Je me permets de vous contacter, ayant vu vos coordonnées sur le site de l'ATLF : atlf.org/repertoire-des-traducteurs/reinharez/

Nous lisons dans notre club de lecture le dernier livre de Louise Erdrich (www.voixauchapitre.com/archives/2023/erdrich.htm)

Nous nous intéressons à la traduction et donc aux traductrices. Et c'est vous qui êtes LA traductrice de Louise Erdrich.

Nous nous étonnons - et regrettons… - que la traductrice historique de cette auteure ne soit pas celle du livre que nous lisons…
Pourquoi ? Pourquoi !

Il est vrai que votre première traduction remonte à 1981 et on peut imaginer que vous voulez faire autre chose.

13 livres traduits, c'est quelque chose ! Quelle intimité avec l'écriture et le monde de l'auteure !

Traduits ou retraduits. J'ai cherché pourquoi comment existaient des traductions dites tronquées des premiers romans de Louise Erdrich que vous aviez retraduits… c'est le mystère.

Cordialement
Claire Boniface (pour le club de lecture Voix au chapitre)
Mél. : voixauchapitre@wanadoo.fr
Site : www.voixauchapitre.com

Vos livres traduits :
- L'Épouse antilope (2002)
- Dernier Rapport sur les miracles à Little No Horse (2003)
- La Chorale des maîtres bouchers (2004)
- Ce qui a dévoré nos cœurs (2006)
- Love Medecine (2008)
- La Malédiction des colombes (2010)
- Le Jeu des ombres (2012)
- La Décapotable rouge (2012)
- Dans le silence du vent (2013)
- Femme nue jouant Chopin (2014)

- Le Pique-nique des orphelins (2016)
- LaRose (2018)
- L'Enfant de la prochaine aurore (2021).


Le 19 novembre 2023

Bonjour Claire,

Mille mercis pour ce message qui m'a beaucoup émue, m'a fait du bien, et a même caressé mon petit ego de traductrice dans le sens du poil, ce qu'il ne trouve jamais désagréable !

Bravo pour votre club de lecture qui semble très actif, et votre intérêt à toutes pour la traduction. C'est assez rare, il me semble.

Pour répondre à votre question "Pourquoi ? Pourquoi ?", il me faut vous dévoiler un peu de ma vie familiale.
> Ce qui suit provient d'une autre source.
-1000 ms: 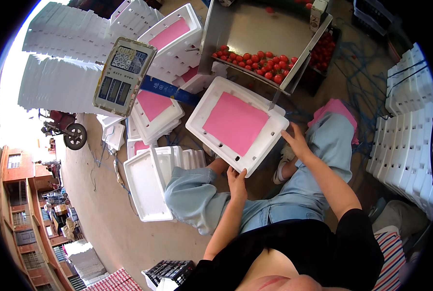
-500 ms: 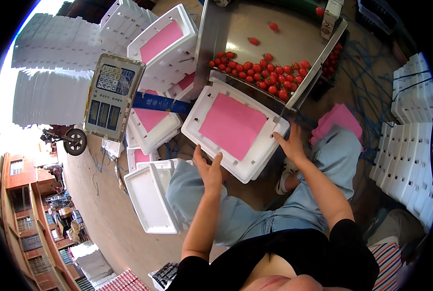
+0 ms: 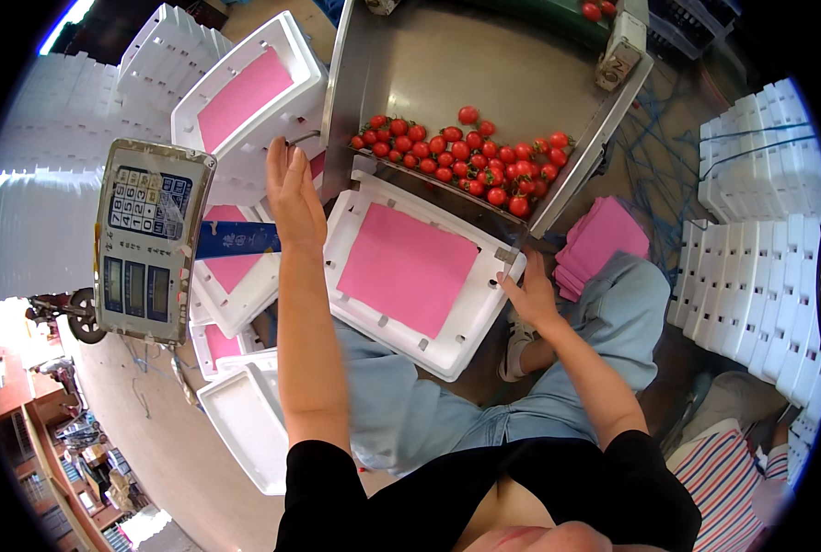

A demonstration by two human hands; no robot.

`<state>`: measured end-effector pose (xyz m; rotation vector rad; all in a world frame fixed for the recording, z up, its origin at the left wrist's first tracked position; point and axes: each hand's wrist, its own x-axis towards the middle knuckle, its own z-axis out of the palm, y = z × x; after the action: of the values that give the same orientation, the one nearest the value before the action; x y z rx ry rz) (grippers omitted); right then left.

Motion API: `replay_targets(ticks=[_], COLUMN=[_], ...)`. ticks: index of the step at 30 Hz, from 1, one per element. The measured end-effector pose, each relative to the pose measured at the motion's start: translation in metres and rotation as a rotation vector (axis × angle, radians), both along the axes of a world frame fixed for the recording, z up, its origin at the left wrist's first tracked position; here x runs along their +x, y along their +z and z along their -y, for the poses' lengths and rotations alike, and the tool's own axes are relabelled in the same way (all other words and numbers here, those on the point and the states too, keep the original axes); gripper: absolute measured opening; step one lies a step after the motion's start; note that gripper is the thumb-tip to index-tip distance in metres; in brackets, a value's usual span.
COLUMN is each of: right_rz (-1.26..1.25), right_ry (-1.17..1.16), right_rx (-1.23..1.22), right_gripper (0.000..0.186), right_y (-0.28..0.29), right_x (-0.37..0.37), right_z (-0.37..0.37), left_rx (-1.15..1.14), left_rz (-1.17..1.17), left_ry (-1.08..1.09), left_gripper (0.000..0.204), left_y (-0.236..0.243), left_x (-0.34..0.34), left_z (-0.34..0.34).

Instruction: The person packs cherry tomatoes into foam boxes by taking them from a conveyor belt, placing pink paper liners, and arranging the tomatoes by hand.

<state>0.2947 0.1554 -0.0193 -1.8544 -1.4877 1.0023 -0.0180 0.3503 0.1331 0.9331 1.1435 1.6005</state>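
Observation:
A white foam box with a pink sheet lying in it sits in front of my knees, below the lip of a metal chute. Red cherry tomatoes are gathered along the chute's lower end. My left hand is raised at the chute's left side, fingers stretched out, close to a thin metal handle; whether it touches the handle I cannot tell. At the box's right corner rests my right hand, thumb on the rim and fingers extended beside the chute's lip.
A scale display on a blue post stands at the left. Behind it are foam boxes with pink sheets. Folded pink sheets lie by my right knee. Stacked white boxes stand at the right, near a person in a striped garment.
My left hand has left the box's near-left side and risen toward the handle. My right hand stays at the box's right corner. The tomatoes higher on the chute have rolled down; the view has shifted.

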Motion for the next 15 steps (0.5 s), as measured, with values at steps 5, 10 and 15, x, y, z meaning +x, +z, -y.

En 2020 est paru aux États-Unis The Night Watchman, il fallait donc que je m'attelle dès que possible à la traduction. Mais on venait de diagnostiquer un myélome à ma mère, veuve et âgée de 93 ans, habitant à 800 km de chez moi. Ses mois étaient comptés. J'ai évidemment décidé d'accompagner sa fin de vie, qui s'annonçait très douloureuse. Loin de chez moi à plein temps, il m'était donc impossible d'entreprendre une traduction de cette ampleur. Consciente que je mettrais certainement du temps à me remettre de cette épreuve, et qu'il faudrait également assurer les démarches longues, pénibles et chronophages qui suivent un décès, j'ai alors pris le parti de passer carrément la main, car Louise ne cesse d'écrire et je craignais de ne pouvoir suivre son rythme. C'était en partie par respect pour son lectorat français, afin d'éviter autant que possible des allers et retours entre deux traductrices, deux écritures inévitablement un peu différentes, et aussi parce que, comme vous l'avez si délicatement suggéré, ma jeunesse est un souvenir lointain. La décision a été très difficile. J'avais passé des années de bonheur dans l'univers de Louise ! J'en ai été marquée de bien des façons. Mais bon, c'est la vie. Louise m'a soutenue, et notre amitié, bâtie peu à peu au fil du temps, est toujours là.

Pour moi, Louise aurait dû recevoir le Femina étranger bien plus tôt. Pour Dans le silence du vent, en 2013, ou LaRose, en 2018. Mais les jurés des prix sont toujours à la traîne*. Il a fallu que The Night Watchman (Celui qui veille) remporte le prix Pulitzer pour que la presse française s'intéresse enfin sérieusement à Louise. Et puis la parution en français de The Sentence pour qu'un roman de Louise apparaisse sur la liste d'un prix littéraire ! J'aurais aimé vivre ces événements à 100%, mais une fois encore, la vie est comme ça, et je me réjouis de ce succès pour l'autrice, son fidèle éditeur, et Sarah Gurcel, la nouvelle traductrice, quelqu'un de très bien.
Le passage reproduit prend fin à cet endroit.